What is being asked: Please keep the images out and set down the data exactly as given.

Data records:
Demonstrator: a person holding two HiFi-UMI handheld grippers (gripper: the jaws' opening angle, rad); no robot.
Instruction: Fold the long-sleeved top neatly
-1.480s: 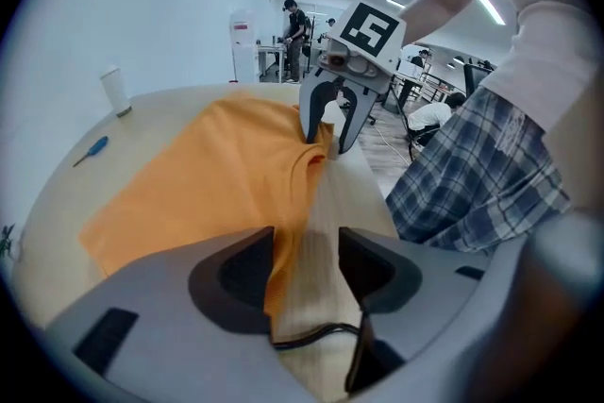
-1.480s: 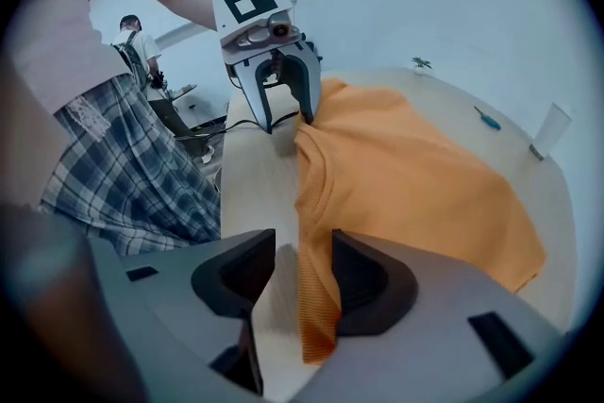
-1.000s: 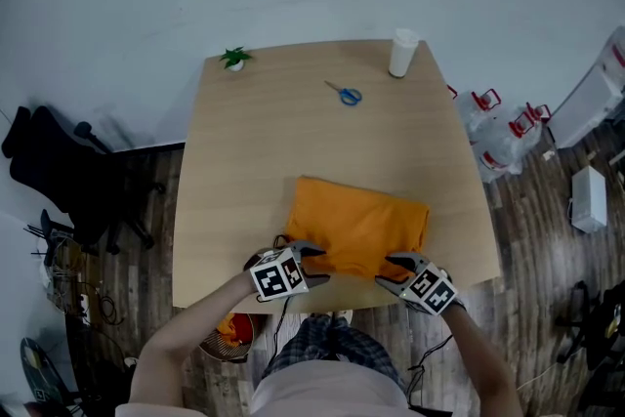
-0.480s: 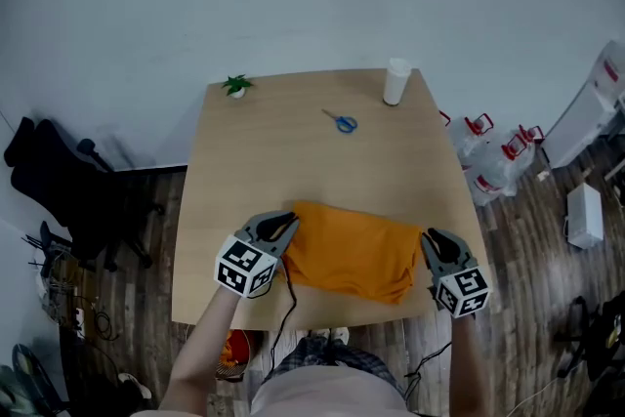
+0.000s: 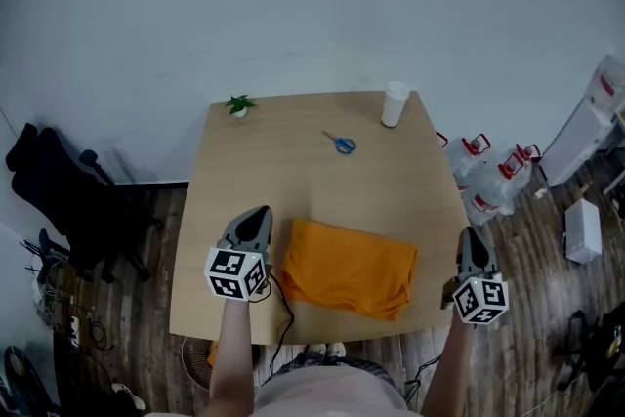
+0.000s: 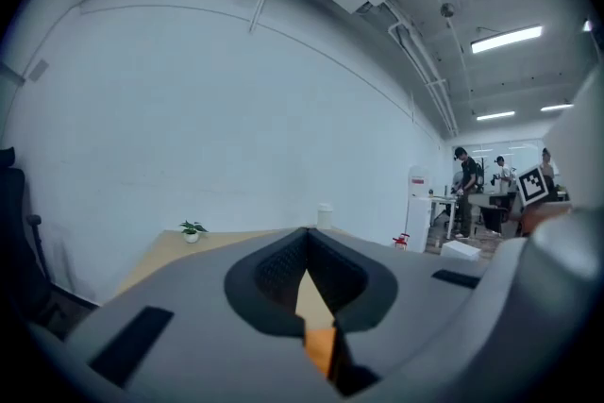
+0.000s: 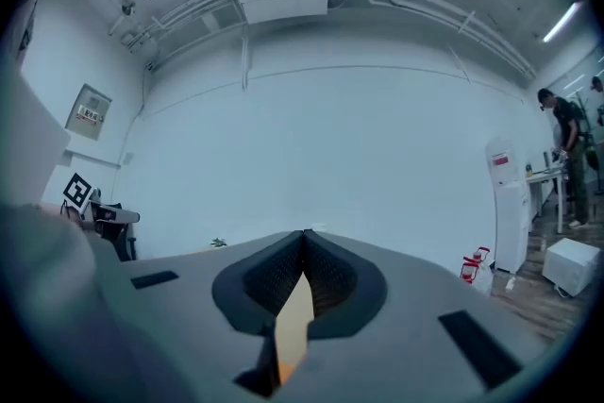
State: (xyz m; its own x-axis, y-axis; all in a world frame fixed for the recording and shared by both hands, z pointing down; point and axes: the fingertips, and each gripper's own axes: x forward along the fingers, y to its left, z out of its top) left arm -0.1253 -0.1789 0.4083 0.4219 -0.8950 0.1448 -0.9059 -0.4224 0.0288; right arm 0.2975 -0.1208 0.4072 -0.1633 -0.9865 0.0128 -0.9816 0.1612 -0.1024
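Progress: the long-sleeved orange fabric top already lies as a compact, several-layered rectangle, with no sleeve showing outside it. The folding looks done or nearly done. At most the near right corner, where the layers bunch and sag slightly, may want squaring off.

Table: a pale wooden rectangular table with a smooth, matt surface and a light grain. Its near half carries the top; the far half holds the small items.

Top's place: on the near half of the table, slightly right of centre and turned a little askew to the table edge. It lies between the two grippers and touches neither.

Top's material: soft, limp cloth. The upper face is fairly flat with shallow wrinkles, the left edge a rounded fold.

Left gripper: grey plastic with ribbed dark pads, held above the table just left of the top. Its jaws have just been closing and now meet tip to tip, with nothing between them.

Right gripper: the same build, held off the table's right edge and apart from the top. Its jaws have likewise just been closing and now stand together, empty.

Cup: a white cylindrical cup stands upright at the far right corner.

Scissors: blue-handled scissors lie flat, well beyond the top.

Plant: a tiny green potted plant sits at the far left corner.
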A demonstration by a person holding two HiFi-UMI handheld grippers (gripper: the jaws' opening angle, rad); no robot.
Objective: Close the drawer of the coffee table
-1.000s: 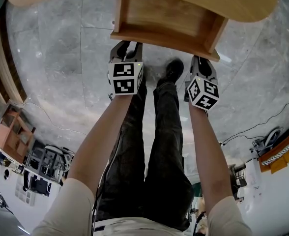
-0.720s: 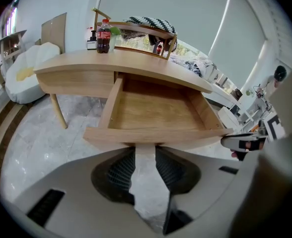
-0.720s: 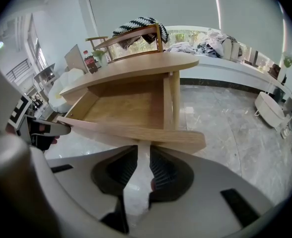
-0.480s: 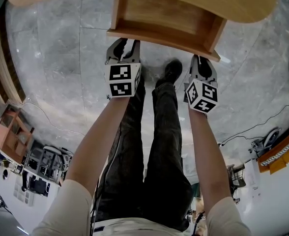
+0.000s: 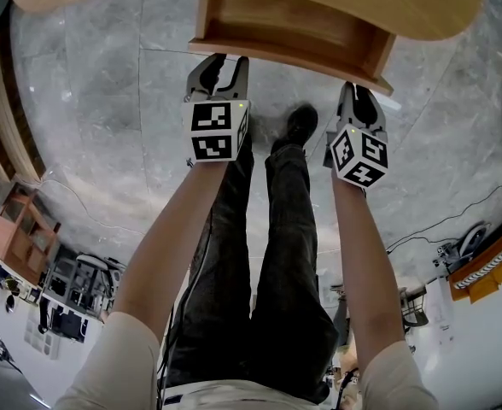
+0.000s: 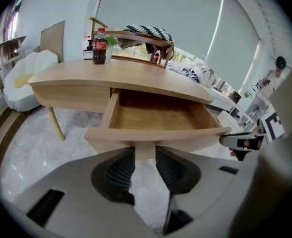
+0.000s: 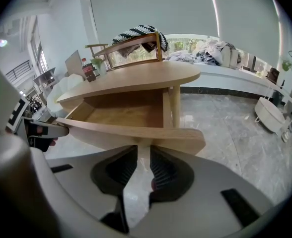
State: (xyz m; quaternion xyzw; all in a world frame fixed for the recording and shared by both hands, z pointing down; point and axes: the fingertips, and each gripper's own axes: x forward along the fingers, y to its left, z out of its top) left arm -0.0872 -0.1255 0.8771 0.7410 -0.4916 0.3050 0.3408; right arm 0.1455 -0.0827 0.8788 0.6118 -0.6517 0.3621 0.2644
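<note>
While the drawer (image 5: 289,22) hangs pulled out beneath the wooden counter (image 5: 430,7) (bare wood inside), the left hand-held gripper (image 5: 219,65) and right hand-held gripper (image 5: 359,92) sit jaws apart, clasping nothing, tips right at its front panel.

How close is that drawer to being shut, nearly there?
Not yet. Done: the left gripper and right gripper are up at the drawer's front panel, jaws open, gripping nothing. In hand: they seem to be pushing it. Left: the drawer sticks well out from under the coffee table, its empty inside showing, so much sliding remains.
</note>
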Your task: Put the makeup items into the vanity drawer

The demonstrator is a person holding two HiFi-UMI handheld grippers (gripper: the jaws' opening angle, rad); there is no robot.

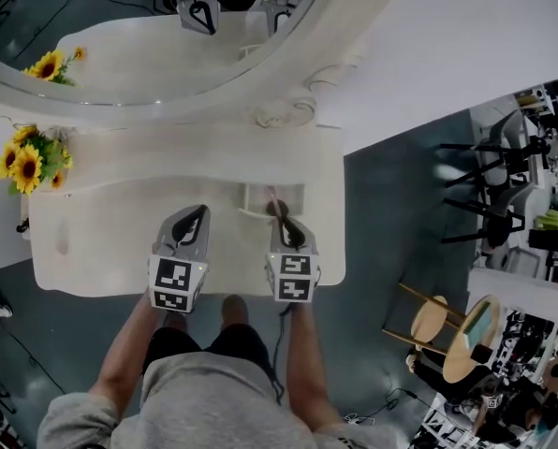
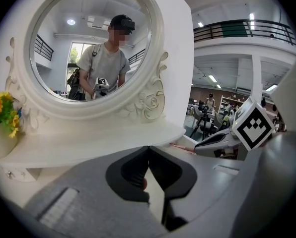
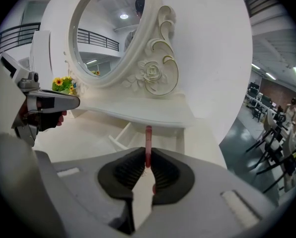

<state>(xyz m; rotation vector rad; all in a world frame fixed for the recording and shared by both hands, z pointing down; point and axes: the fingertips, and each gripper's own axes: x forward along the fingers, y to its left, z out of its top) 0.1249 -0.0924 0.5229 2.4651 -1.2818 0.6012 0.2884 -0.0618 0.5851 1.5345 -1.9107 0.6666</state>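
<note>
My right gripper [image 3: 147,166] is shut on a slim pink makeup tube [image 3: 148,144] that sticks out forward past the jaw tips. In the head view the right gripper [image 1: 278,213] holds the tube [image 1: 271,197] over the small open drawer [image 1: 253,195] at the back of the white vanity top [image 1: 101,241]. The drawer's [image 3: 119,135] open front lies just ahead of the tube. My left gripper [image 1: 201,213] hovers over the tabletop to the left of the drawer. Its jaws [image 2: 148,148] meet at the tips with nothing between them.
An oval mirror [image 1: 157,54] in a carved white frame stands behind the drawer. A vase of sunflowers [image 1: 26,162] sits at the table's left end. On the floor to the right are a round wooden stool [image 1: 433,321] and black chairs [image 1: 490,190].
</note>
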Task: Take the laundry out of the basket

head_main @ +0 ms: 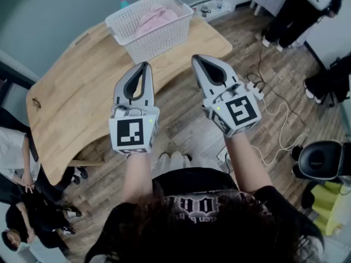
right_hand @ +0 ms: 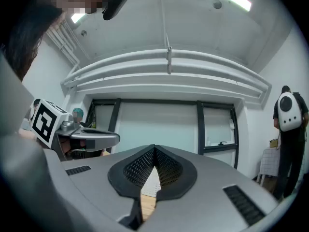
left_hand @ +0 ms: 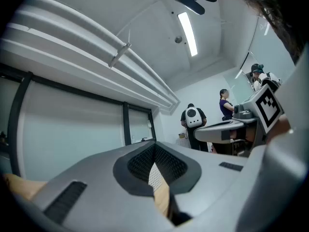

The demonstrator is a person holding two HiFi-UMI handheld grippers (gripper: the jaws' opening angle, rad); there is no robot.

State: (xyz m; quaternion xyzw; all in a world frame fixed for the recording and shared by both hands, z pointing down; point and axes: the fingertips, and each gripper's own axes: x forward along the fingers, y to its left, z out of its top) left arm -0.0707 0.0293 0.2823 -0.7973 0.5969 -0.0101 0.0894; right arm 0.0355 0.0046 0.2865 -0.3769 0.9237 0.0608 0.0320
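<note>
**While jaws are shut, laundry (head_main: pixel 156 16) sits in basket (head_main: pixel 153 44)**

W/ jaws pressed together on nothing, L gripper (head_main: pixel 145 66) & R gripper (head_main: pixel 195 59) hang well short of the basket at the table's (head_main: pixel 71 103) far end. Risks: 2 shut tips would just shove cloth; a snag in the mesh could drag the light basket off the edge.
</note>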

Exercise result:
Demonstrator: a person holding two HiFi-UMI handheld grippers (gripper: the jaws' opening angle, rad); no robot.
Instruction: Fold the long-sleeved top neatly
-1.480s: 
-1.480s: 
-1.000s: 
-0.480s: 
+0.000s: 
+0.000s: 
+0.000s: 
State: (xyz m; its own x-axis, y-axis; all in a world frame fixed for the recording and shared by both hands, z pointing down; point and axes: the fingertips, and each gripper's own axes: x forward along the fingers, y to its left, z out of its top) left arm -0.1253 -0.1789 0.4083 0.4219 -0.8950 0.1448 -0.9059 -0.4224 0.0288; right arm 0.2975 -0.1208 0.4072 -0.1633 -0.9865 0.0128 -0.9816 0.1612 -0.1024
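Progress: the long-sleeved orange fabric top already lies as a compact, several-layered rectangle, with no sleeve showing outside it. The folding looks done or nearly done. At most the near right corner, where the layers bunch and sag slightly, may want squaring off.

Table: a pale wooden rectangular table with a smooth, matt surface and a light grain. Its near half carries the top; the far half holds the small items.

Top's place: on the near half of the table, slightly right of centre and turned a little askew to the table edge. It lies between the two grippers and touches neither.

Top's material: soft, limp cloth. The upper face is fairly flat with shallow wrinkles, the left edge a rounded fold.

Left gripper: grey plastic with ribbed dark pads, held above the table just left of the top. Its jaws have just been closing and now meet tip to tip, with nothing between them.

Right gripper: the same build, held off the table's right edge and apart from the top. Its jaws have likewise just been closing and now stand together, empty.

Cup: a white cylindrical cup stands upright at the far right corner.

Scissors: blue-handled scissors lie flat, well beyond the top.

Plant: a tiny green potted plant sits at the far left corner.
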A demonstration by a person holding two HiFi-UMI handheld grippers (gripper: the jaws' opening angle, rad); no robot.
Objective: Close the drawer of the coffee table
-1.000s: 
-0.720s: 
-0.720s: 
-0.480s: 
+0.000s: 
+0.000s: 
+0.000s: 
State: (xyz m; quaternion xyzw; all in a world frame fixed for the recording and shared by both hands, z pointing down; point and axes: the fingertips, and each gripper's own axes: x forward along the fingers, y to its left, z out of its top) left arm -0.0872 -0.1255 0.8771 0.7410 -0.4916 0.3050 0.3408; right arm 0.1455 -0.0827 0.8788 0.6118 -0.6517 0.3621 0.2644
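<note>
While the drawer (image 5: 289,22) hangs pulled out beneath the wooden counter (image 5: 430,7) (bare wood inside), the left hand-held gripper (image 5: 219,65) and right hand-held gripper (image 5: 359,92) sit jaws apart, clasping nothing, tips right at its front panel.

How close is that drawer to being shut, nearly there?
Not yet. Done: the left gripper and right gripper are up at the drawer's front panel, jaws open, gripping nothing. In hand: they seem to be pushing it. Left: the drawer sticks well out from under the coffee table, its empty inside showing, so much sliding remains.
</note>
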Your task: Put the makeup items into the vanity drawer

The demonstrator is a person holding two HiFi-UMI handheld grippers (gripper: the jaws' opening angle, rad); there is no robot.


<state>(xyz m; rotation vector rad; all in a world frame fixed for the recording and shared by both hands, z pointing down; point and axes: the fingertips, and each gripper's own axes: x forward along the fingers, y to its left, z out of its top) 0.1249 -0.0924 0.5229 2.4651 -1.2818 0.6012 0.2884 -0.0618 0.5851 1.5345 -1.9107 0.6666</state>
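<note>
My right gripper [image 3: 147,166] is shut on a slim pink makeup tube [image 3: 148,144] that sticks out forward past the jaw tips. In the head view the right gripper [image 1: 278,213] holds the tube [image 1: 271,197] over the small open drawer [image 1: 253,195] at the back of the white vanity top [image 1: 101,241]. The drawer's [image 3: 119,135] open front lies just ahead of the tube. My left gripper [image 1: 201,213] hovers over the tabletop to the left of the drawer. Its jaws [image 2: 148,148] meet at the tips with nothing between them.
An oval mirror [image 1: 157,54] in a carved white frame stands behind the drawer. A vase of sunflowers [image 1: 26,162] sits at the table's left end. On the floor to the right are a round wooden stool [image 1: 433,321] and black chairs [image 1: 490,190].
</note>
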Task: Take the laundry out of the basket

head_main @ +0 ms: 
right_hand @ +0 ms: 
left_hand @ +0 ms: 

The demonstrator is a person holding two HiFi-UMI handheld grippers (gripper: the jaws' opening angle, rad); there is no robot.

State: (xyz m; quaternion xyzw; all in a world frame fixed for the recording and shared by both hands, z pointing down; point and axes: the fingertips, and each gripper's own axes: x forward along the fingers, y to its left, z out of its top) left arm -0.0707 0.0293 0.2823 -0.7973 0.5969 -0.0101 0.0894; right arm 0.0355 0.0046 0.2865 -0.3769 0.9237 0.0608 0.0320
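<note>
**While jaws are shut, laundry (head_main: pixel 156 16) sits in basket (head_main: pixel 153 44)**

W/ jaws pressed together on nothing, L gripper (head_main: pixel 145 66) & R gripper (head_main: pixel 195 59) hang well short of the basket at the table's (head_main: pixel 71 103) far end. Risks: 2 shut tips would just shove cloth; a snag in the mesh could drag the light basket off the edge.
</note>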

The work on this exercise is now complete.